Set down again exactly the lines of the listing below that fall between the line holding "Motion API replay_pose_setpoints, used" and the line holding "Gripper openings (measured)", inclusive.
------------------------------------
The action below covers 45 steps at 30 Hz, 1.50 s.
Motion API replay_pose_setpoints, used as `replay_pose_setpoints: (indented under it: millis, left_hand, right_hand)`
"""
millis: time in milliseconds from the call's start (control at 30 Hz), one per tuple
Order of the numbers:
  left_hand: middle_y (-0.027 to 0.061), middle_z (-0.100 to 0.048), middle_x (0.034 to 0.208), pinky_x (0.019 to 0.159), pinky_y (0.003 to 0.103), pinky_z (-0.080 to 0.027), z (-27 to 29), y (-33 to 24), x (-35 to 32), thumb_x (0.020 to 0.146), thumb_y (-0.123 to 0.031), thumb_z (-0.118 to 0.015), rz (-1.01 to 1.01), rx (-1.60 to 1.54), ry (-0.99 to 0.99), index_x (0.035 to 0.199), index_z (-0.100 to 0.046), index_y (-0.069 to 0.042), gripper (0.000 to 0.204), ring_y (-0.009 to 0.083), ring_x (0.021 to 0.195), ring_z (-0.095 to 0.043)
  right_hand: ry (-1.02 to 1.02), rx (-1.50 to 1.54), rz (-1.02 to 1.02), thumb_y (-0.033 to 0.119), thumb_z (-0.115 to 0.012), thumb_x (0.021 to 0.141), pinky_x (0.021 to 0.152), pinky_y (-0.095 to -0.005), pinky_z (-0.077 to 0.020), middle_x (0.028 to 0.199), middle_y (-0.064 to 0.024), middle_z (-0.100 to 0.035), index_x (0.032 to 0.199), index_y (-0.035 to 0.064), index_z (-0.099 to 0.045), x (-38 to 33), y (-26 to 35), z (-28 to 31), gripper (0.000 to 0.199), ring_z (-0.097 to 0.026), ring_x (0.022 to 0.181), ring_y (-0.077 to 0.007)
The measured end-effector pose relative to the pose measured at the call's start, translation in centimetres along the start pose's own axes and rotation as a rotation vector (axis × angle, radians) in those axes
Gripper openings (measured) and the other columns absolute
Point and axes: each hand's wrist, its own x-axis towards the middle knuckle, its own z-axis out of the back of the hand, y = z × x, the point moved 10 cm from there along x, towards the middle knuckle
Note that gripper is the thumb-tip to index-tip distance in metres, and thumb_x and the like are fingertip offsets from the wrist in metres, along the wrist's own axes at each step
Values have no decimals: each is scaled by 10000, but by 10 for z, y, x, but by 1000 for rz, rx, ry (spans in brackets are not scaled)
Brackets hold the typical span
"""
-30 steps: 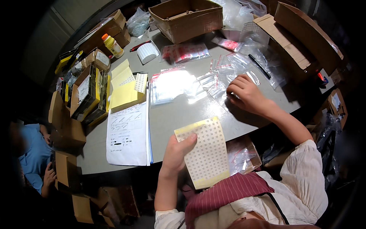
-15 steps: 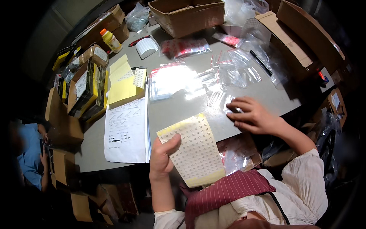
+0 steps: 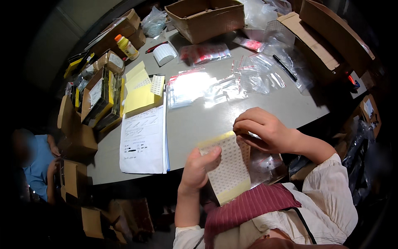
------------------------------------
**THE ANSWER**
Motion API replay_pose_setpoints, used as `replay_pose_setpoints: (indented under it: millis, left_hand, right_hand)`
"""
millis: time in milliseconds from the call's start (control at 30 Hz), one per tuple
Order of the numbers:
  left_hand: middle_y (-0.027 to 0.061), middle_z (-0.100 to 0.048), middle_x (0.034 to 0.208), pinky_x (0.019 to 0.159), pinky_y (0.003 to 0.103), pinky_z (-0.080 to 0.027), z (-27 to 29), y (-33 to 24), x (-35 to 32), thumb_x (0.020 to 0.146), thumb_y (-0.123 to 0.031), thumb_z (-0.118 to 0.015), rz (-1.01 to 1.01), rx (-1.60 to 1.54), ry (-0.99 to 0.99), index_x (0.035 to 0.199), index_z (-0.100 to 0.046), index_y (-0.069 to 0.042), gripper (0.000 to 0.204), ring_y (-0.009 to 0.083), ring_x (0.021 to 0.195), ring_z (-0.095 to 0.043)
  right_hand: ry (-1.02 to 1.02), rx (-1.50 to 1.54), rz (-1.02 to 1.02), thumb_y (-0.033 to 0.119), thumb_z (-0.115 to 0.012), thumb_x (0.021 to 0.141), pinky_x (0.021 to 0.152), pinky_y (-0.095 to -0.005), pinky_z (-0.077 to 0.020), middle_x (0.028 to 0.199), middle_y (-0.064 to 0.024), middle_z (-0.100 to 0.035), index_x (0.032 to 0.199), index_y (-0.035 to 0.064), index_z (-0.099 to 0.045), x (-38 to 33), y (-26 to 35), z (-28 to 31), gripper (0.000 to 0.199), ring_z (-0.097 to 0.026), ring_x (0.022 to 0.181), ring_y (-0.077 to 0.007)
The measured end-effector pose relative to the pose measured at the call's start, translation in centimetres along the start pose's own axes and rotation as a rotation vector (axis × angle, radians) in those axes
Gripper openings (measured) and the other columns absolute

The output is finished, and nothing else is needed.